Hope you are doing ok Dr. Vix.
And I thought I had weird dreams, lol! Pixie has just commented on my blog that you may be able to help me out with a current 'spirit' problem I've blogged about tonight. My dreams seems to be turning more into a reality. Wondering if you do have any advice for me. I need all the help I can get, cause I need sleep!
Dance is great, have you tried http://www.5rhythms.co.uk/?
QV - I have this opinion that our higher selves are able to screw with our emotions in the way of cutting off the energy and they do that to prepare us for a message. Kind of making sure we are not distracted and paying attention... but that is just me. Glad you are feeling better. C:)
I always find a cup of tea is the ideal thing to have after I struggle to get my tights off with Stephen Fry watching!
Oh Lordy QV, a cross between belly dancing and pole dancing. Why close the blinds?
I have a friend in her sixties who teaches pole dancing and she ALWAYS keeps the curtains open. Go on, give it a go, as you are feeling vivacious. Honestly, what's the worst that can happen?
I wonder what would happen if you attempted to belly dance up a pole? I have no answer to that, just a mental picture of a weirdy cross between Bridget Jones' Diary and Fireman Sam.
Kahless: I am aware that they are about survival of me at a soul level, and to stop getting my knickers in a twist about stuff that does not matter. I do have futeristic dreams. Its all the Sci Fi that I watch :o)

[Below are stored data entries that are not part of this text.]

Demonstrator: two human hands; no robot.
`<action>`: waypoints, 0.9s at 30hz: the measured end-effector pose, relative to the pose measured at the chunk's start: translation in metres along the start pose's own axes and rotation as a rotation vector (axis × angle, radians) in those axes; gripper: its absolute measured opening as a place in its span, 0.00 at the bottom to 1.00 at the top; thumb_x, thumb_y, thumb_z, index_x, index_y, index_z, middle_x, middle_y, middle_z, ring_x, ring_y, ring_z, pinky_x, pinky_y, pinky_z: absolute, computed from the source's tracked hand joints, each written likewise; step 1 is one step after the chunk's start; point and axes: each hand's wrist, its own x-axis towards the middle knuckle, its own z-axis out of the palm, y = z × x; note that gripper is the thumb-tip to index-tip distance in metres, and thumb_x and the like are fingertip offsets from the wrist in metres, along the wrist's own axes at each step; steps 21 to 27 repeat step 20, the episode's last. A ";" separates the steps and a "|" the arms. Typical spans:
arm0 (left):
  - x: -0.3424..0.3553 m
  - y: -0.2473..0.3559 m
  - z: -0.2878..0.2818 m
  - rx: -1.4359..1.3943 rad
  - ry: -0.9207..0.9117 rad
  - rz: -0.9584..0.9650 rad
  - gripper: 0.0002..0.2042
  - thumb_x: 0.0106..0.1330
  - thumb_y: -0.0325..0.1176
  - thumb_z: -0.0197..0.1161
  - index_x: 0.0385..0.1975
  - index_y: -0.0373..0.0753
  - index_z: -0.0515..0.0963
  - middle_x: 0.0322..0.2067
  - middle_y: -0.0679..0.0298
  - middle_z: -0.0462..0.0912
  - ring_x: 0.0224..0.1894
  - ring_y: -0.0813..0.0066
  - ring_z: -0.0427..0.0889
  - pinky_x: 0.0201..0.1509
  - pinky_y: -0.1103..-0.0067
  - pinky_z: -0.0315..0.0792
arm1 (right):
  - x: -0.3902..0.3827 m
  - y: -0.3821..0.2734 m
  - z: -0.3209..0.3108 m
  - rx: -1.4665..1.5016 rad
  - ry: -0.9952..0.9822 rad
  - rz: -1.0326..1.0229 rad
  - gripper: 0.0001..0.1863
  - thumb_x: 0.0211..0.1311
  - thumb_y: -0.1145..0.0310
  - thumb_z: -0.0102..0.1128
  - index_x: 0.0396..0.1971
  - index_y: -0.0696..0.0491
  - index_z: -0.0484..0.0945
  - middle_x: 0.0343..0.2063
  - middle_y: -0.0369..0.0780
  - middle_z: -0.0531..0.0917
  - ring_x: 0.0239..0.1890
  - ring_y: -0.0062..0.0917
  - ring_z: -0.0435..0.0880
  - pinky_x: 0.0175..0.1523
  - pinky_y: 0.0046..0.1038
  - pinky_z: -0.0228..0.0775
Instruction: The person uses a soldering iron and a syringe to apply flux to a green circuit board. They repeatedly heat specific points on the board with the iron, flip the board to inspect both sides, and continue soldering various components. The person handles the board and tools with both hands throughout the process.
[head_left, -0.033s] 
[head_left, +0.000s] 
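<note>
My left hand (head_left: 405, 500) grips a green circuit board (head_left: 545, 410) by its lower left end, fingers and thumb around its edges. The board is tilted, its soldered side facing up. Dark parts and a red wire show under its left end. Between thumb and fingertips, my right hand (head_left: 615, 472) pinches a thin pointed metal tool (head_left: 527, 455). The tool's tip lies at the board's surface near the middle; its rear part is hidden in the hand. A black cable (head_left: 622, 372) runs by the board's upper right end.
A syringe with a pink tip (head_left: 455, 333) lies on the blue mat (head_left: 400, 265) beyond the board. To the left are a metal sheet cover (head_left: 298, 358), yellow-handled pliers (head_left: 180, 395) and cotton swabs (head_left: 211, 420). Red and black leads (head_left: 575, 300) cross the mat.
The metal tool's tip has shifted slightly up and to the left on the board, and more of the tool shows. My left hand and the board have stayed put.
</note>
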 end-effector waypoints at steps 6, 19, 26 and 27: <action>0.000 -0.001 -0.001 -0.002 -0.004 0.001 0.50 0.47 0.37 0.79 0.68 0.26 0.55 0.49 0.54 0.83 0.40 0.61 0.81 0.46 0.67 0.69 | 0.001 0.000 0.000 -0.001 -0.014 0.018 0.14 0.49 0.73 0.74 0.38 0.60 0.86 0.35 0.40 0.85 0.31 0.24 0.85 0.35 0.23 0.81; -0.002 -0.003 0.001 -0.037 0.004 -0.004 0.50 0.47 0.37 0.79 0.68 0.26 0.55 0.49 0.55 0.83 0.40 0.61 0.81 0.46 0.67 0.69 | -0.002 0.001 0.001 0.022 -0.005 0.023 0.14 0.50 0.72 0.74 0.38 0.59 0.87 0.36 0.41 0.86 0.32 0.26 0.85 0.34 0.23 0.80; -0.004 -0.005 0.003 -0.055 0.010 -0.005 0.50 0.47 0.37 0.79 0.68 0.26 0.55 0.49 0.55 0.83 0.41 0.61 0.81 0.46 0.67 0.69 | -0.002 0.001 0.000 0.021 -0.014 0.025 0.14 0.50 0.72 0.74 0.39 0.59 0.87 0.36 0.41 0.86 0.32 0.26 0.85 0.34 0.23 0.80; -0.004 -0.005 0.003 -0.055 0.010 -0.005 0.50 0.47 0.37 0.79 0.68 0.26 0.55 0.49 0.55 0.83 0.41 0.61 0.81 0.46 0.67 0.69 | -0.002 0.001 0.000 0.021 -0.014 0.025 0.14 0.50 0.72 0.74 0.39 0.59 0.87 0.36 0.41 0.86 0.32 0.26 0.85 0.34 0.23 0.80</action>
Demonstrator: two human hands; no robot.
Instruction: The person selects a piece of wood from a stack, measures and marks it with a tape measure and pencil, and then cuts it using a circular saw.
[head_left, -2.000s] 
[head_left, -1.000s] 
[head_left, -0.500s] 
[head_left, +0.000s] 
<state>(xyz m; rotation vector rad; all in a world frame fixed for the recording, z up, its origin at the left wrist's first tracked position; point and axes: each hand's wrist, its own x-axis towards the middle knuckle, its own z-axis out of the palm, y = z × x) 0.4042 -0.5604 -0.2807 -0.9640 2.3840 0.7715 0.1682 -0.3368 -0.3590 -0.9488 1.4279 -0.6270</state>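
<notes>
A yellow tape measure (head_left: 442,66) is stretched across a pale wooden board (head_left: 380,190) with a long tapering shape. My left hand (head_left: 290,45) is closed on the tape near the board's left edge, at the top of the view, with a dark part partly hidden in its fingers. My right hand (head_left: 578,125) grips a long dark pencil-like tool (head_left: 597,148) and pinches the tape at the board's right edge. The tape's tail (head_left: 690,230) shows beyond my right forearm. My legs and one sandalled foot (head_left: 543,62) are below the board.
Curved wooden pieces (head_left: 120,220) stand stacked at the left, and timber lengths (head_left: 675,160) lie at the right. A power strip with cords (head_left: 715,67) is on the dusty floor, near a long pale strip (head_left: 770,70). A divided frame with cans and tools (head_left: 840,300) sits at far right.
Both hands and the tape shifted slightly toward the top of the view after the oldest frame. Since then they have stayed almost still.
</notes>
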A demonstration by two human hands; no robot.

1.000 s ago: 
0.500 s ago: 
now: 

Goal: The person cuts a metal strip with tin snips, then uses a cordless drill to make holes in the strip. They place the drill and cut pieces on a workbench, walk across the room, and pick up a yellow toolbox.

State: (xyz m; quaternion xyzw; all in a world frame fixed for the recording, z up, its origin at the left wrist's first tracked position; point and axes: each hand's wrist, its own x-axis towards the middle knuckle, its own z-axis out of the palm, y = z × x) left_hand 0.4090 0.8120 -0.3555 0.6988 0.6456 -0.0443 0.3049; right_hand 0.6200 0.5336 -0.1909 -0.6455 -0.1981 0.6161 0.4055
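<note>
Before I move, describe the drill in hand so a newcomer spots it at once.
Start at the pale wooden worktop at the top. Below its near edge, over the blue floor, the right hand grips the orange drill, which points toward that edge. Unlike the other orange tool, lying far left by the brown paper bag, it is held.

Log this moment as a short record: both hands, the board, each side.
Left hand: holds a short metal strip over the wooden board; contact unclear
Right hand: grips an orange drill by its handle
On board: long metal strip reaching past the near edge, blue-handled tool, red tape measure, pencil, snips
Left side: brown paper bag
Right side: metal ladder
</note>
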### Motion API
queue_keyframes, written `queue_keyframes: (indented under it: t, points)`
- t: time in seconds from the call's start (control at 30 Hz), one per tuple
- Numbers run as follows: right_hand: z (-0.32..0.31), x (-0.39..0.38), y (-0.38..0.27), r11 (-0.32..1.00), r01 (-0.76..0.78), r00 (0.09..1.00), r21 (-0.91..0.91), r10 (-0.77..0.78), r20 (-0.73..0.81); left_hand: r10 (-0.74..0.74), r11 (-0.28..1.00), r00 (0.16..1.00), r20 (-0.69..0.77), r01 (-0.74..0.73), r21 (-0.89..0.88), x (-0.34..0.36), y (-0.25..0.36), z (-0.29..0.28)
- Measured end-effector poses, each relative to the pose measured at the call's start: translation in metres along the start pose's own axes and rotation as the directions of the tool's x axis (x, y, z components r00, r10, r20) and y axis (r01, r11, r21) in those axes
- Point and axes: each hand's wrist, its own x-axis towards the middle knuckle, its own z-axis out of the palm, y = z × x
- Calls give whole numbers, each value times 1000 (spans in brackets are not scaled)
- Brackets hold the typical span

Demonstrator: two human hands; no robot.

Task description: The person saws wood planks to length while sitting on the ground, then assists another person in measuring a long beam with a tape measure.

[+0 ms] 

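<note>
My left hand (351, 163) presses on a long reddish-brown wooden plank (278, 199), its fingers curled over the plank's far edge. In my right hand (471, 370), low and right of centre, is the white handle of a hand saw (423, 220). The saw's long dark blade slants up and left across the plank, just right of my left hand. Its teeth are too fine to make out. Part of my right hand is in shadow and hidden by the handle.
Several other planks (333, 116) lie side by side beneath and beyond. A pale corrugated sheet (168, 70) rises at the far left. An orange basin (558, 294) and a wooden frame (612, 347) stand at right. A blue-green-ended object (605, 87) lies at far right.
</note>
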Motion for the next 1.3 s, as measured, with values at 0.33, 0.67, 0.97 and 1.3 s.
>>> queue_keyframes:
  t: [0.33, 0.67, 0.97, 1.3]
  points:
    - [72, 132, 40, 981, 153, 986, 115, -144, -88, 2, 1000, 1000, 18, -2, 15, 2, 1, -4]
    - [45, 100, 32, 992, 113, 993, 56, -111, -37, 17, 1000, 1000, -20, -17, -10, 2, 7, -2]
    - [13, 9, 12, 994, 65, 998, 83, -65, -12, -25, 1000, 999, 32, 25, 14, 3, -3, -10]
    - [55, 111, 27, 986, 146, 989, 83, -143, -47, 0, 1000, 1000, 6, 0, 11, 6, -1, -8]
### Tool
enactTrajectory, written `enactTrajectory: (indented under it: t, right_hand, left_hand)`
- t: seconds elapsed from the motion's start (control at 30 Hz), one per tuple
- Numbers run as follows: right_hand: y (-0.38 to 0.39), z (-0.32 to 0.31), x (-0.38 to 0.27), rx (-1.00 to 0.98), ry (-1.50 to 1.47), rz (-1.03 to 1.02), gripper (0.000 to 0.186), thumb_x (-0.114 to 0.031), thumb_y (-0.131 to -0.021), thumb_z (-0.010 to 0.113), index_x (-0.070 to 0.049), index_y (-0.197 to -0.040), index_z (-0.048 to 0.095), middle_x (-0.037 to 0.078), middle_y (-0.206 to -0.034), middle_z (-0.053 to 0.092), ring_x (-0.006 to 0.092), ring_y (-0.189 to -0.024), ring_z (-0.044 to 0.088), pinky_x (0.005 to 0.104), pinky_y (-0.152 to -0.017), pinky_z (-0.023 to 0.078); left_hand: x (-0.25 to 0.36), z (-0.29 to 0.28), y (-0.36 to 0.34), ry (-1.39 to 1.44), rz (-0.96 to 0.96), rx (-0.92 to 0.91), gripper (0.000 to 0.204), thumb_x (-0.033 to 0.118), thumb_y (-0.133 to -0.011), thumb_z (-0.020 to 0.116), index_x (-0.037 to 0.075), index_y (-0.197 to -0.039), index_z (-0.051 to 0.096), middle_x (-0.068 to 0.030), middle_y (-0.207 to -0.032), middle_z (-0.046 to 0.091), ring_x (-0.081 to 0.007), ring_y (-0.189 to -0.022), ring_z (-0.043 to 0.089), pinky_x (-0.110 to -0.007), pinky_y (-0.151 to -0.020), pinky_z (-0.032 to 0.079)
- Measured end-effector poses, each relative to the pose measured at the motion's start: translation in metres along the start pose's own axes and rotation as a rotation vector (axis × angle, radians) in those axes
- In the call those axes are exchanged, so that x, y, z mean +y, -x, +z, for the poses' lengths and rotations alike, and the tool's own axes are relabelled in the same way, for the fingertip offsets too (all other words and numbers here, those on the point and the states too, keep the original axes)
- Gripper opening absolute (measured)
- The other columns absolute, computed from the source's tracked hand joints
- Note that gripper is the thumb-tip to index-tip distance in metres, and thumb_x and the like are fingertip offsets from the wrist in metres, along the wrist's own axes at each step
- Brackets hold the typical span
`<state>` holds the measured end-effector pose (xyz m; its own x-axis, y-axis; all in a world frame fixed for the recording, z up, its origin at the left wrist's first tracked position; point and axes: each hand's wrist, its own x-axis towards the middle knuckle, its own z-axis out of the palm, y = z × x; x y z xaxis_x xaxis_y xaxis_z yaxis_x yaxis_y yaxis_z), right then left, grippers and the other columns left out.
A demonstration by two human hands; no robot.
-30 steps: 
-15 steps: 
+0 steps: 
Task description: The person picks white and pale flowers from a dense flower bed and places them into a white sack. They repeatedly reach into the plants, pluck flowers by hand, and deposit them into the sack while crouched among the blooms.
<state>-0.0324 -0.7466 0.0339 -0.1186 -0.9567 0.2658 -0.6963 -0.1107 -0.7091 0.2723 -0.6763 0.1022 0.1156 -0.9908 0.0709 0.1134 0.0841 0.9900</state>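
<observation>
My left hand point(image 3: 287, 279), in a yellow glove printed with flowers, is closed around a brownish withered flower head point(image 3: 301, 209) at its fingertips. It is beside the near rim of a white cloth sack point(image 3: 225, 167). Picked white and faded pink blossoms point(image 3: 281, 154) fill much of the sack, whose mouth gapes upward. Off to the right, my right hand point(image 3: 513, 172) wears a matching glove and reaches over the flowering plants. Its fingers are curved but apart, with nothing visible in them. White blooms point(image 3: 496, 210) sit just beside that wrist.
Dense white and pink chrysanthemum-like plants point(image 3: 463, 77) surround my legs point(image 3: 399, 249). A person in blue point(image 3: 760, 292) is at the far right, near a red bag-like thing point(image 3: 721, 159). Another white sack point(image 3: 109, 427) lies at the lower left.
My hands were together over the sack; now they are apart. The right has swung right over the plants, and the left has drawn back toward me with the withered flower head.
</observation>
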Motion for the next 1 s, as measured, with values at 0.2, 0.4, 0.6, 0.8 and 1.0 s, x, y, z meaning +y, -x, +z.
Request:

Vi: I will leave some comments on your blog. Casting a circle, closing down your psychic centres and the liberal use of salt will all help. More detail in your comments.
Cas: I will give it a go. Thanks!
Craig: Interesting thought and I do agree with you. Depression is the body's way of slowing us down so that the real issues have the space and time to emerge. So our higher self is at work.
Chopski: A cup of tea cures many ills.
Hull: Closing the blinds had something to do with me being in me pinny - I was cooking at the time. Pole dancing in a pinny only works if the pinny is the only thing one is wearing.